Review request for oozie.


Bugs: OOZIE-3113
    https://issues.apache.org/jira/browse/OOZIE-3113


Repository: oozie-git


Description
-------

OOZIE-3113 Retry for ZK lock release


Diffs (updated)
-----

  core/src/main/java/org/apache/oozie/service/ZKLocksService.java 2c71c001f 
  core/src/main/resources/oozie-default.xml 8285df0a7 
  core/src/test/java/org/apache/oozie/service/TestZKLocksService.java d04f04e80 


Diff: https://reviews.apache.org/r/63739/diff/3/

Changes: https://reviews.apache.org/r/63739/diff/2-3/


Testing
-------

Tested locally


Thanks,

Satish Saley


Re: Review Request 63739: OOZIE-3113 Retry for ZK lock release

Posted by Rohini Palaniswamy <ro...@gmail.com>.

> On Nov. 30, 2017, 5:33 p.m., András Piros wrote:
> > core/src/main/java/org/apache/oozie/service/ZKLocksService.java
> > Lines 239 (patched)
> > <https://reviews.apache.org/r/63739/diff/2/?file=1901904#file1901904line239>
> >
> >     Yep, blocking a thread for 30-ish minutes doesn't seem like a good idea.

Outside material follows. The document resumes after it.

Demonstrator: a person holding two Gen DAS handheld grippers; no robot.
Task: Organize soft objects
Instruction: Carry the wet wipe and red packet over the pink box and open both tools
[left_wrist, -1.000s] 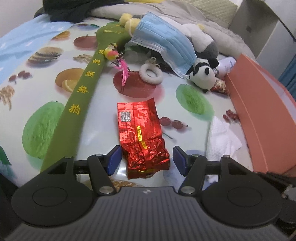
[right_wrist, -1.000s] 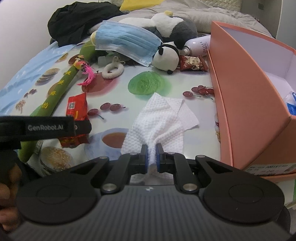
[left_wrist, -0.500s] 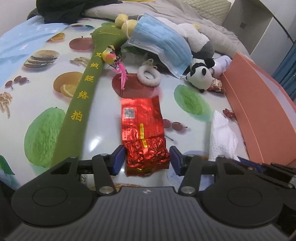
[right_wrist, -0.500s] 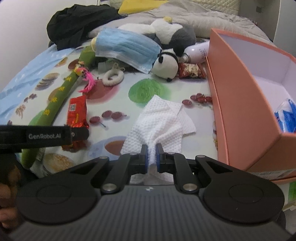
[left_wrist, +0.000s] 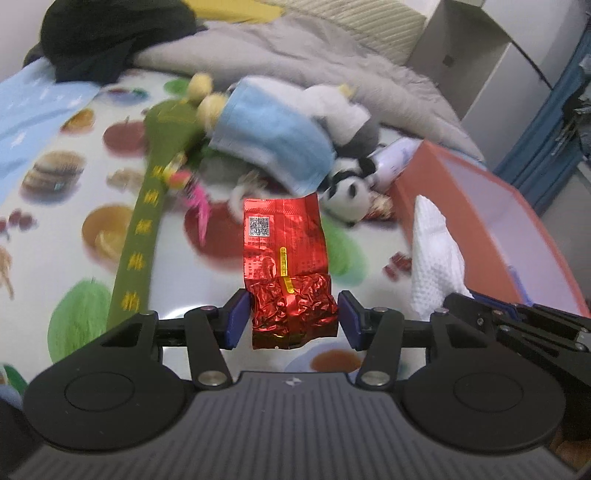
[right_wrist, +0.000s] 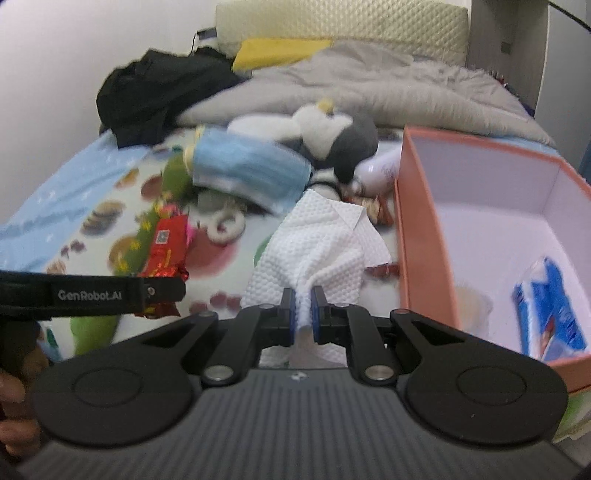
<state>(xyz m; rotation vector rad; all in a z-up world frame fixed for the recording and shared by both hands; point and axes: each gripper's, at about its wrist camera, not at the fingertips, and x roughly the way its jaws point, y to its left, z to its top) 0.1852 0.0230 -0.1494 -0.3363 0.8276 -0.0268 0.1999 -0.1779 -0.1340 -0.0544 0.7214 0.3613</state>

E.g. ZooKeeper outage lasts for only a few seconds under heavy load - it can happen that Oozie JVM ends up blocking lots of `Thread`s in `TIMED_WAITING` state.
> >     
> >     Can you think of some, more elaborate solution? Maybe having an `ExecutorService` just to try to unlock, and `Callable` instances that would try unlocking. In that case, the number of `Thread`s blocked in `TIMED_WAITING` state would be:
> >     * configurable
> >     * limited to a manageable extent

There are couple of cases where ZK outages require Ops team restarting the quorum. From finding the issue to having it restarted, 30 mins would easily pass. Instead of exponential retry, the retry should be every 10 seconds. Retrying after 2,4,8 and 16 minutes is waste of time and blocking thread unnecessarily as you mentioned if ZK is back up. Otherwise it does not matter if retry continues for 30 mins or 1 hour (NN, RM retry time limit is also about the same). Everything in Oozie is going to be totally blocked if ZK is down as you can't acquire locks for any command. Having higher retry time avoids having to restart Oozie.

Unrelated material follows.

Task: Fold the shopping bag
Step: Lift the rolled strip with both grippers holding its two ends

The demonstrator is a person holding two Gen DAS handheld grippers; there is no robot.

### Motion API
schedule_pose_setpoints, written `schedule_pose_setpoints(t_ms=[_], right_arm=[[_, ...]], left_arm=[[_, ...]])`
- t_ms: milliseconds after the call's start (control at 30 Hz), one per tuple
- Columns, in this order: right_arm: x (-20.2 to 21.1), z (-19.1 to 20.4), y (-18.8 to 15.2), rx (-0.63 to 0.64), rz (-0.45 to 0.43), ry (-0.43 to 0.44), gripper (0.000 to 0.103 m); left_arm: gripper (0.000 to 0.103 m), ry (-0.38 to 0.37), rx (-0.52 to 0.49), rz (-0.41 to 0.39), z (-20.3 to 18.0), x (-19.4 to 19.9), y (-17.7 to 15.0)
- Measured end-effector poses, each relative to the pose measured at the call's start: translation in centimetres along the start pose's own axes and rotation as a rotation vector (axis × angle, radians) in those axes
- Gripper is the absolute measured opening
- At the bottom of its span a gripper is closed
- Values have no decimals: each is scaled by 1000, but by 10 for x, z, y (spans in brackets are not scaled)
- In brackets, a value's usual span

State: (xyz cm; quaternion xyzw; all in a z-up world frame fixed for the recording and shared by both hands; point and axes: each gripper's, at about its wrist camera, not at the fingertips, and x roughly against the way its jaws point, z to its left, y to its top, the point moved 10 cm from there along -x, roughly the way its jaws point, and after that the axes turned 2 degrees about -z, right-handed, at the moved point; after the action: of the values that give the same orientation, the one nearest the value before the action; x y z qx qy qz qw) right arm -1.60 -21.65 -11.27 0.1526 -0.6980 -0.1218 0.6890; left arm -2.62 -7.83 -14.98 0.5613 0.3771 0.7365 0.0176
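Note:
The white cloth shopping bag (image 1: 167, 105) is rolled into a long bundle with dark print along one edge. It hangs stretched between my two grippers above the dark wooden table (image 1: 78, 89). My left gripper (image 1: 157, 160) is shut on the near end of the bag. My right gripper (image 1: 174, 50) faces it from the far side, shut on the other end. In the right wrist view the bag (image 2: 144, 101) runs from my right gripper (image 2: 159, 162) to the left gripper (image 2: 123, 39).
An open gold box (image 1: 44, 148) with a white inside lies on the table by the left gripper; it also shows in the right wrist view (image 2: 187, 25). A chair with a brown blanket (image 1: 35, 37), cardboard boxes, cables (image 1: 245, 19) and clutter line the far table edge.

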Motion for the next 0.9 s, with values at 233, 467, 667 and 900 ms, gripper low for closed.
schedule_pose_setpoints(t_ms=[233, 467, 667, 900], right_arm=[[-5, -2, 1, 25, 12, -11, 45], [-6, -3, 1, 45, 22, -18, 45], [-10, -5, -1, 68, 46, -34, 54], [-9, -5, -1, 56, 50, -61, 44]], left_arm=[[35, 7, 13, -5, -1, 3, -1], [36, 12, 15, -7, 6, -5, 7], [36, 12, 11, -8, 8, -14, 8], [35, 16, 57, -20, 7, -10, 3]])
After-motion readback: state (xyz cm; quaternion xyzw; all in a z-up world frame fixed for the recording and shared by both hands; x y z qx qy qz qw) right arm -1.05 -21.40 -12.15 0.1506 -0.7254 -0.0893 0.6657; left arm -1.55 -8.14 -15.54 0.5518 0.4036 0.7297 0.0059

> On Nov. 30, 2017, 5:33 p.m., András Piros wrote:
> > core/src/test/java/org/apache/oozie/service/TestZKLocksService.java
> > Lines 579-598 (patched)
> > <https://reviews.apache.org/r/63739/diff/2/?file=1901906#file1901906line579>
> >
> >     Extract nested class w/ a catchy name.

Prefer to disagree on this one. I think it is a overkill to extract into one method and one class for 20 lines of test code. Unless the method is being reused or it is a big chunk of code, it does not make sense to extract into methods and that too in a test class.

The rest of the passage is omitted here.